_Dataset records_
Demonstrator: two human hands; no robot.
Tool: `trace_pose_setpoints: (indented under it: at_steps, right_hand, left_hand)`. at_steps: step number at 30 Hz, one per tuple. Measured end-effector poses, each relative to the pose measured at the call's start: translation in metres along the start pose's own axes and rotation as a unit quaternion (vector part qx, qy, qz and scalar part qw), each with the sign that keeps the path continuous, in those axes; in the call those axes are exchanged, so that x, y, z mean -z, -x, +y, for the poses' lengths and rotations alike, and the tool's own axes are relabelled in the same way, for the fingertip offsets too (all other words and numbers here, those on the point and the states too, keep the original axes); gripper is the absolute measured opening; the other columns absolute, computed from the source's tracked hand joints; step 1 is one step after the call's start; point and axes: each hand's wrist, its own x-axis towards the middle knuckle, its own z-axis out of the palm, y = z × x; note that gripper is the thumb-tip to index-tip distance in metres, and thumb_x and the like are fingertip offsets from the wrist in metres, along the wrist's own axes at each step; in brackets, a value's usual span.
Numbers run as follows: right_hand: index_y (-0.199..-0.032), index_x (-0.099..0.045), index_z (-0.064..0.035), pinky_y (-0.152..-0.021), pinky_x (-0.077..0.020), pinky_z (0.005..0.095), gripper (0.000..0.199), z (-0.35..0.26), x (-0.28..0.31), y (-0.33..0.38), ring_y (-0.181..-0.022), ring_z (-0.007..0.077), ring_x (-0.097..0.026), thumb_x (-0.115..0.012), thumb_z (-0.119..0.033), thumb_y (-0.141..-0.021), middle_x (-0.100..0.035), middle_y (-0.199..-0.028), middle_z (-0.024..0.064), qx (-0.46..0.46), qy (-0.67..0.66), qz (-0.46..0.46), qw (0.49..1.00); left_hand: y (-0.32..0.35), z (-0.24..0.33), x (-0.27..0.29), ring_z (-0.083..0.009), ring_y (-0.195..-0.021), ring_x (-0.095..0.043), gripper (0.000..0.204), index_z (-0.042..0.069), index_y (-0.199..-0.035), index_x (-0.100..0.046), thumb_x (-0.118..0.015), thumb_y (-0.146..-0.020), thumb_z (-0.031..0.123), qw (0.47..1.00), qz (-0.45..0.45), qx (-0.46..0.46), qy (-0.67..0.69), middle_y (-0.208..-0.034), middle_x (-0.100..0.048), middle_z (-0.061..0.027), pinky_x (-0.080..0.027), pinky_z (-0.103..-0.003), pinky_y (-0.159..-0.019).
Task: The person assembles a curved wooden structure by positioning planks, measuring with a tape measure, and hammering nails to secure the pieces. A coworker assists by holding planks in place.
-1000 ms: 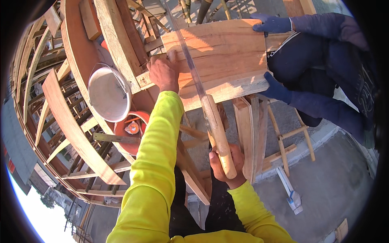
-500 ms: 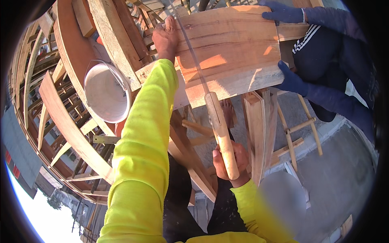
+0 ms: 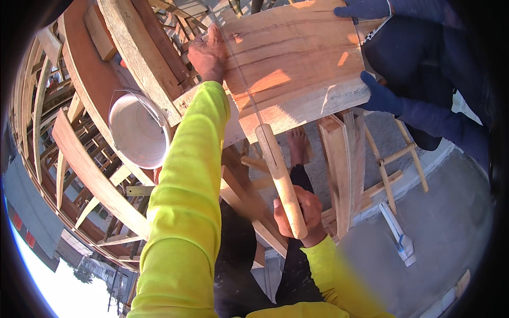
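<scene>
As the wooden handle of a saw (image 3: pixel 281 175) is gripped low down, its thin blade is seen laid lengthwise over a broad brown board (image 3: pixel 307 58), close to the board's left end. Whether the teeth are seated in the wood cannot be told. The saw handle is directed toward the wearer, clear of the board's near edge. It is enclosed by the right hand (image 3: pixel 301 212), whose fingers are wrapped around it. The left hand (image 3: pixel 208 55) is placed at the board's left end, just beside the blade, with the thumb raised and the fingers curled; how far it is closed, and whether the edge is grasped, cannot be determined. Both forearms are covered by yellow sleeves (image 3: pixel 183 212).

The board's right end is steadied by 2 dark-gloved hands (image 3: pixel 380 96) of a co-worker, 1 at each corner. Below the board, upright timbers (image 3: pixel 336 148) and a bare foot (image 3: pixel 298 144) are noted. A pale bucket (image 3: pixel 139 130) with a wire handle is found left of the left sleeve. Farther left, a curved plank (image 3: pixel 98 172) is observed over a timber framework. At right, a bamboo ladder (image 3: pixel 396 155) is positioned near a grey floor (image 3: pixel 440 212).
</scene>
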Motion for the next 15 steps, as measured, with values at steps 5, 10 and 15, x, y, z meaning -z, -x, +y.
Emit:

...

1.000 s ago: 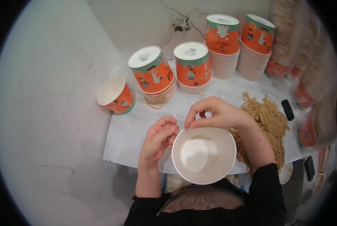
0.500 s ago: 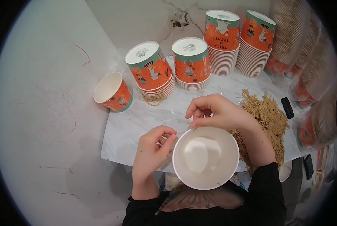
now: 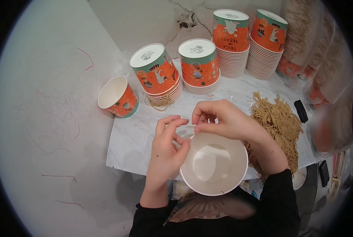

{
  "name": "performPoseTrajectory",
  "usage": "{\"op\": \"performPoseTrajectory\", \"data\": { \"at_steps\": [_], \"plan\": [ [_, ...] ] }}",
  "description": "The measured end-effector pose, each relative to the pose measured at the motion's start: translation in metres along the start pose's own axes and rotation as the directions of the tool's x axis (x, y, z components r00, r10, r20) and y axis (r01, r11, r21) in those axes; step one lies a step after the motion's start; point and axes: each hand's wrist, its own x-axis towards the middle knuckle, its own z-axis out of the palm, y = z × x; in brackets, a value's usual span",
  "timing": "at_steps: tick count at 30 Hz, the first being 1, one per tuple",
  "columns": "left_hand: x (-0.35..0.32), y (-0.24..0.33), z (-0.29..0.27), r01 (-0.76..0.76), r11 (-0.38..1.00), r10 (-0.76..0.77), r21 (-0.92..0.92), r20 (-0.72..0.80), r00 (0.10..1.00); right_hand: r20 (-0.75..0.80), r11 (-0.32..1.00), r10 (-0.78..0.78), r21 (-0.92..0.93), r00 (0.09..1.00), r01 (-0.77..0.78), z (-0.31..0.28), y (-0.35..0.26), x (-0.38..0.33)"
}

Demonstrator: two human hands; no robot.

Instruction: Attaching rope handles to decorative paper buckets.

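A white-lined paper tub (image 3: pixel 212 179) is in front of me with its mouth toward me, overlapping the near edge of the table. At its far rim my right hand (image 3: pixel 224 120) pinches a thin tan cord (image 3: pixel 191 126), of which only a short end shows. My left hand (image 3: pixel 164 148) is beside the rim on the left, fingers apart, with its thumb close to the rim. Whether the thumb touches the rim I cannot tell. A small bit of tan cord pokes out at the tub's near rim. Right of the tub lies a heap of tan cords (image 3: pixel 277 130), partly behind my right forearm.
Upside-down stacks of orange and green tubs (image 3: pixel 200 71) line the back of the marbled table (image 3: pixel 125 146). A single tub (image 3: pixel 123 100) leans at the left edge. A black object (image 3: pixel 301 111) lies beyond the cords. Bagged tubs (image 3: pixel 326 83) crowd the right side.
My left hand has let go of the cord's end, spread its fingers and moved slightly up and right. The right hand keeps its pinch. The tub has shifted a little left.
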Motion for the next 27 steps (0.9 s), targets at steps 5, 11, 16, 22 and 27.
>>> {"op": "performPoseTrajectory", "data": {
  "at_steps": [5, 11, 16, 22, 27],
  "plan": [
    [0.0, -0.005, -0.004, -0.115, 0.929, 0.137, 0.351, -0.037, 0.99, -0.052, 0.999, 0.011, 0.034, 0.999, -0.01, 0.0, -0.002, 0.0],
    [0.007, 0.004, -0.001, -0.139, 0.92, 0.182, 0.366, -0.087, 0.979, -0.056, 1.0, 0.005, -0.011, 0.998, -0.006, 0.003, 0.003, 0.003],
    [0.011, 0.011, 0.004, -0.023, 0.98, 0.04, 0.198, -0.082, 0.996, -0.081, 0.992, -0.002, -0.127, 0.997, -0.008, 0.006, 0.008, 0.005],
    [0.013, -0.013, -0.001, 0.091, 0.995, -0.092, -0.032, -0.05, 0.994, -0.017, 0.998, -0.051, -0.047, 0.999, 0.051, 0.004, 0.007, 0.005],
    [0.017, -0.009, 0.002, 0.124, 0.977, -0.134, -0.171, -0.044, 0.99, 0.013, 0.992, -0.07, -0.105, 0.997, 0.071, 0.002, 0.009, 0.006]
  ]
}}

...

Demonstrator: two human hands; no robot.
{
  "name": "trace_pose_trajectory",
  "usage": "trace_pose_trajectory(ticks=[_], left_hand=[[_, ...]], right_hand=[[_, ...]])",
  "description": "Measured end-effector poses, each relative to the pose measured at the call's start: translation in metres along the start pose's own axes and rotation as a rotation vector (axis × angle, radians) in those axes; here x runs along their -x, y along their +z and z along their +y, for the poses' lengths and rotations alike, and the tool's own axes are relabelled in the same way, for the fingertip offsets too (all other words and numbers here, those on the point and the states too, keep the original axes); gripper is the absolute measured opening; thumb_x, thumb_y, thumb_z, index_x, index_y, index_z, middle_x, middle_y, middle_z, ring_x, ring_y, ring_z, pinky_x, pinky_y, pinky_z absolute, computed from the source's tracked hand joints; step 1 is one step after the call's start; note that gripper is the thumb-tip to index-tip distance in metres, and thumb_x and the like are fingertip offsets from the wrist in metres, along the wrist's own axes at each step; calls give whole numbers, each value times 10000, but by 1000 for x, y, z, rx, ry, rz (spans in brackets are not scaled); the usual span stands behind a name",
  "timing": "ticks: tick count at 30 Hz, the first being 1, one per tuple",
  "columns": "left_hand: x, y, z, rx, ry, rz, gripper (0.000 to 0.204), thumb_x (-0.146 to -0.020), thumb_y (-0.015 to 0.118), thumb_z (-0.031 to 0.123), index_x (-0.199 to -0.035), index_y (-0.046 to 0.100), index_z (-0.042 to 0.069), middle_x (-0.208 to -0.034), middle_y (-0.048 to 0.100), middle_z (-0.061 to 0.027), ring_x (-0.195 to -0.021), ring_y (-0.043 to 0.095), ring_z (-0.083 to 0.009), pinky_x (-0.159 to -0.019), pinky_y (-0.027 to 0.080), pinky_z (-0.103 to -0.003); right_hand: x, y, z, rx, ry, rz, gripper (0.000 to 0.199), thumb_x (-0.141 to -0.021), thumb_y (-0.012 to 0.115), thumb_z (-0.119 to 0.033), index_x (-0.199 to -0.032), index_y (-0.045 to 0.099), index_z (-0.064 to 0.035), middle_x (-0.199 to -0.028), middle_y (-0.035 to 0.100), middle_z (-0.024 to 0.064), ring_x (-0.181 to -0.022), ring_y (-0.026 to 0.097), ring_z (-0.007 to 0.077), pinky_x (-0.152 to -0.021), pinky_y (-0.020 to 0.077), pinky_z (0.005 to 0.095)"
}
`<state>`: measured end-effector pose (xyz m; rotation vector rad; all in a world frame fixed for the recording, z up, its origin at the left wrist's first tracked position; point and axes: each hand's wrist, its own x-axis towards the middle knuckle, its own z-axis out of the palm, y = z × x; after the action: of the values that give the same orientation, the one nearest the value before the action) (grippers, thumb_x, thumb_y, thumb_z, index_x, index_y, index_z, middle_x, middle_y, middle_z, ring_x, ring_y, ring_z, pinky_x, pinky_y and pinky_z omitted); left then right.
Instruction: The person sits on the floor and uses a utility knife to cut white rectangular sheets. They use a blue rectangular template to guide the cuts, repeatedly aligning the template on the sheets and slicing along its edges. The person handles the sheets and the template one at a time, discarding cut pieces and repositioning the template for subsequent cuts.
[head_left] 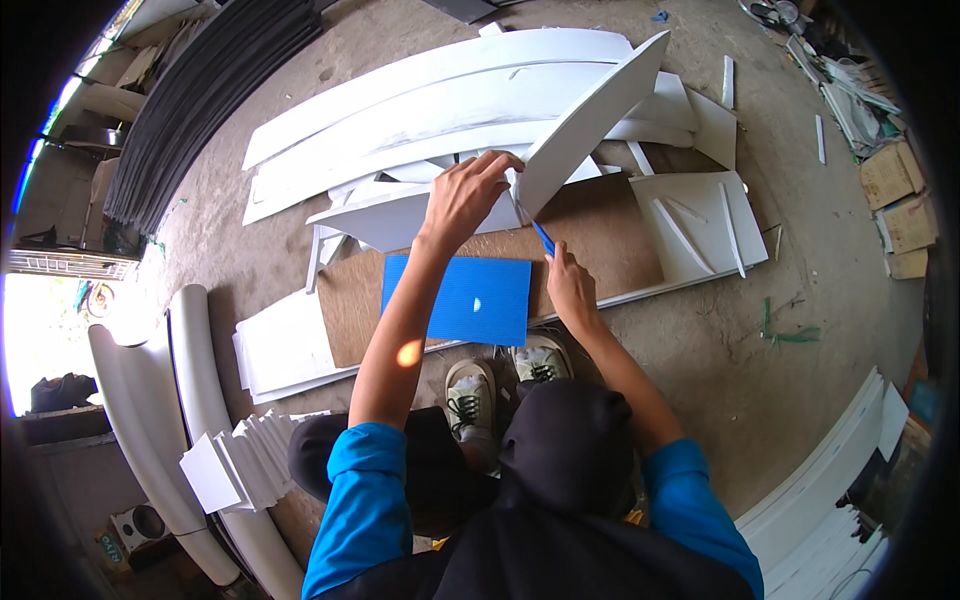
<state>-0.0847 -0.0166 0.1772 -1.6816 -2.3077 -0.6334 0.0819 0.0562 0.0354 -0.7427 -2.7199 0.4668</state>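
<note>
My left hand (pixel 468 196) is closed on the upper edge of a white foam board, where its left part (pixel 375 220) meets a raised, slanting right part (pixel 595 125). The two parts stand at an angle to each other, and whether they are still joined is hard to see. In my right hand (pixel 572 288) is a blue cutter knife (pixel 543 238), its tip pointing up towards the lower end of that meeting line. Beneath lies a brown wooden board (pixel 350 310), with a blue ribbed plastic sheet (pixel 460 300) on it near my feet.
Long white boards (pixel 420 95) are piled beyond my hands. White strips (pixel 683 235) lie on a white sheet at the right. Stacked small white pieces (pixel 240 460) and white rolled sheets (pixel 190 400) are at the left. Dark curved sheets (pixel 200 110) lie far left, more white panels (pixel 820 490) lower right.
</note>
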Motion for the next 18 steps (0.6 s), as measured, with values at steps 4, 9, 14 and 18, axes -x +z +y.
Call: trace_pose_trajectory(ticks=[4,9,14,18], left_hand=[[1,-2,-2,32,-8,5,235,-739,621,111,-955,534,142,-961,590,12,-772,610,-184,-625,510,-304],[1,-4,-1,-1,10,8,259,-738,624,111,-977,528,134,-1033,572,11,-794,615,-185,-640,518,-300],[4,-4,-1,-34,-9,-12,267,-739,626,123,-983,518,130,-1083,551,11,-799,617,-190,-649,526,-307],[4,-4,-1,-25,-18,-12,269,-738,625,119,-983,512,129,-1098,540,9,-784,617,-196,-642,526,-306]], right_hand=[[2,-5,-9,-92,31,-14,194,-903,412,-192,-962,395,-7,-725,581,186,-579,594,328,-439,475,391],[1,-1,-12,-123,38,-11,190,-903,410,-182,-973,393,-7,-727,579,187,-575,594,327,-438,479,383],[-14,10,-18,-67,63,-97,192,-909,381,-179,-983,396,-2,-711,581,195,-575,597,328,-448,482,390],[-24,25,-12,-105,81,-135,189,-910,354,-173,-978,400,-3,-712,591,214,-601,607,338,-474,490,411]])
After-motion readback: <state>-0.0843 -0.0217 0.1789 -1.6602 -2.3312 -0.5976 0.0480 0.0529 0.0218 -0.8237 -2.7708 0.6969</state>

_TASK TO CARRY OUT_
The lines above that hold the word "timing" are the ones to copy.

_ANSWER FOR THIS EXERCISE_
  "timing": "at_steps: tick count at 30 Hz, the first being 1, one per tuple",
  "timing": "ticks: tick count at 30 Hz, the first being 1, one per tuple",

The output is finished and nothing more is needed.